● **Problem to solve**: Copy the data that follows, exactly and completely.

--- START ---

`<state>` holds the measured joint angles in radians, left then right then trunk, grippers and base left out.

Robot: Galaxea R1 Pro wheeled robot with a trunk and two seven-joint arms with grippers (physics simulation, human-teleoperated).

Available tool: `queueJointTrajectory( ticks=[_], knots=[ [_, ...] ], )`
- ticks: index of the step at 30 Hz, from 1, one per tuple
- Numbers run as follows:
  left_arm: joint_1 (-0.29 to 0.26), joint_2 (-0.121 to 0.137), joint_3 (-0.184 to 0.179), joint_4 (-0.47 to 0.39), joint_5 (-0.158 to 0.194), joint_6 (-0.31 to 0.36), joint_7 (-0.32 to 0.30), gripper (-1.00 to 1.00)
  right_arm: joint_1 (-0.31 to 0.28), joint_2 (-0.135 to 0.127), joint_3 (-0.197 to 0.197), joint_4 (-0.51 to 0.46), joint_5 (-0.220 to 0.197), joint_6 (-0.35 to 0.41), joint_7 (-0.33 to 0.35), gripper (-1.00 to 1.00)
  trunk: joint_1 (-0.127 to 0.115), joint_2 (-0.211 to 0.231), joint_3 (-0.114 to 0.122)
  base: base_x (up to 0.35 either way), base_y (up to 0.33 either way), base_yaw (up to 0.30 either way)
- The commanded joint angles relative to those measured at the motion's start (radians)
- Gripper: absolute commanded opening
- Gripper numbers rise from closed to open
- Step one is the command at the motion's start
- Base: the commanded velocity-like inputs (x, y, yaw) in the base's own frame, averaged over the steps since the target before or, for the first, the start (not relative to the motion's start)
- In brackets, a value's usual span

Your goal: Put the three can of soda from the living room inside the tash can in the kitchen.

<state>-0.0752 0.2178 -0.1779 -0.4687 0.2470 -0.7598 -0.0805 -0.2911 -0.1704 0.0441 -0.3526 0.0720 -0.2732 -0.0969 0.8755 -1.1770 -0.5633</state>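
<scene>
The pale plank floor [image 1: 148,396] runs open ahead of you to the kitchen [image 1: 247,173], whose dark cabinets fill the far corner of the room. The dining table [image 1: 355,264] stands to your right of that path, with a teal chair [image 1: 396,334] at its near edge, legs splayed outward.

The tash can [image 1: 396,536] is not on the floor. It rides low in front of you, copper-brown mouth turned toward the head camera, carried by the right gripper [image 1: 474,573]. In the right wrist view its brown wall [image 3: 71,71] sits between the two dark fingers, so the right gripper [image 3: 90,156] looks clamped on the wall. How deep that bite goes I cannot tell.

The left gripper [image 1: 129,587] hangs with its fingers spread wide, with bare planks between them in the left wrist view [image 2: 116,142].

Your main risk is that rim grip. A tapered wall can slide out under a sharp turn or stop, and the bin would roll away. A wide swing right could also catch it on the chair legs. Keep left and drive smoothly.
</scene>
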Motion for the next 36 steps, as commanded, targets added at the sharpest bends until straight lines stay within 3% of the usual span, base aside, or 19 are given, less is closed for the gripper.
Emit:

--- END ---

● **Task answer**:
`<state>` holds the measured joint angles in radians, left then right then trunk, grippers and base left out.

Robot: Galaxea R1 Pro wheeled robot with a trunk and two seven-joint arms with grippers (physics simulation, human-teleoperated).

Available tool: `queueJointTrajectory( ticks=[_], knots=[ [_, ...] ], )`
- ticks: index of the step at 30 Hz, from 1, one per tuple
- Numbers run as follows:
  left_arm: joint_1 (-0.29 to 0.26), joint_2 (-0.121 to 0.137), joint_3 (-0.184 to 0.179), joint_4 (-0.47 to 0.39), joint_5 (-0.158 to 0.194), joint_6 (-0.31 to 0.36), joint_7 (-0.32 to 0.30), gripper (-1.00 to 1.00)
  right_arm: joint_1 (-0.31 to 0.28), joint_2 (-0.135 to 0.127), joint_3 (-0.197 to 0.197), joint_4 (-0.51 to 0.46), joint_5 (-0.220 to 0.197), joint_6 (-0.35 to 0.41), joint_7 (-0.33 to 0.35), gripper (-1.00 to 1.00)
  trunk: joint_1 (-0.127 to 0.115), joint_2 (-0.211 to 0.231), joint_3 (-0.114 to 0.122)
  base: base_x (up to 0.35 either way), base_y (up to 0.33 either way), base_yaw (up to 0.30 either way)
- The commanded joint angles relative to those measured at the motion's start (radians)
- Gripper: absolute commanded opening
- Gripper numbers rise from closed to open
- Step one is the command at the motion's start
- Base: the commanded velocity-like inputs (x, y, yaw) in the base's own frame, averaged over the steps since the target before or, for the first, the start (not relative to the motion's start)
- In brackets, a value's usual span

Your goal: Put the three can of soda from the living room inside the tash can in the kitchen.

<state>-0.0752 0.2178 -0.1779 -0.4687 0.2470 -0.7598 -0.0805 -0.2911 -0.1704 0.0441 -0.3526 0.0720 -0.2732 -0.0969 0.8755 -1.1770 -0.5633</state>
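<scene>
The pale plank floor [image 1: 148,396] runs open ahead of you to the kitchen [image 1: 247,173], whose dark cabinets fill the far corner of the room. The dining table [image 1: 355,264] stands to your right of that path, with a teal chair [image 1: 396,334] at its near edge, legs splayed outward.

The tash can [image 1: 396,536] is not on the floor. It rides low in front of you, copper-brown mouth turned toward the head camera, carried by the right gripper [image 1: 474,573]. In the right wrist view its brown wall [image 3: 71,71] sits between the two dark fingers, so the right gripper [image 3: 90,156] looks clamped on the wall. How deep that bite goes I cannot tell.

The left gripper [image 1: 129,587] hangs with its fingers spread wide, with bare planks between them in the left wrist view [image 2: 116,142].

Your main risk is that rim grip. A tapered wall can slide out under a sharp turn or stop, and the bin would roll away. A wide swing right could also catch it on the chair legs. Keep left and drive smoothly.
</scene>
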Motion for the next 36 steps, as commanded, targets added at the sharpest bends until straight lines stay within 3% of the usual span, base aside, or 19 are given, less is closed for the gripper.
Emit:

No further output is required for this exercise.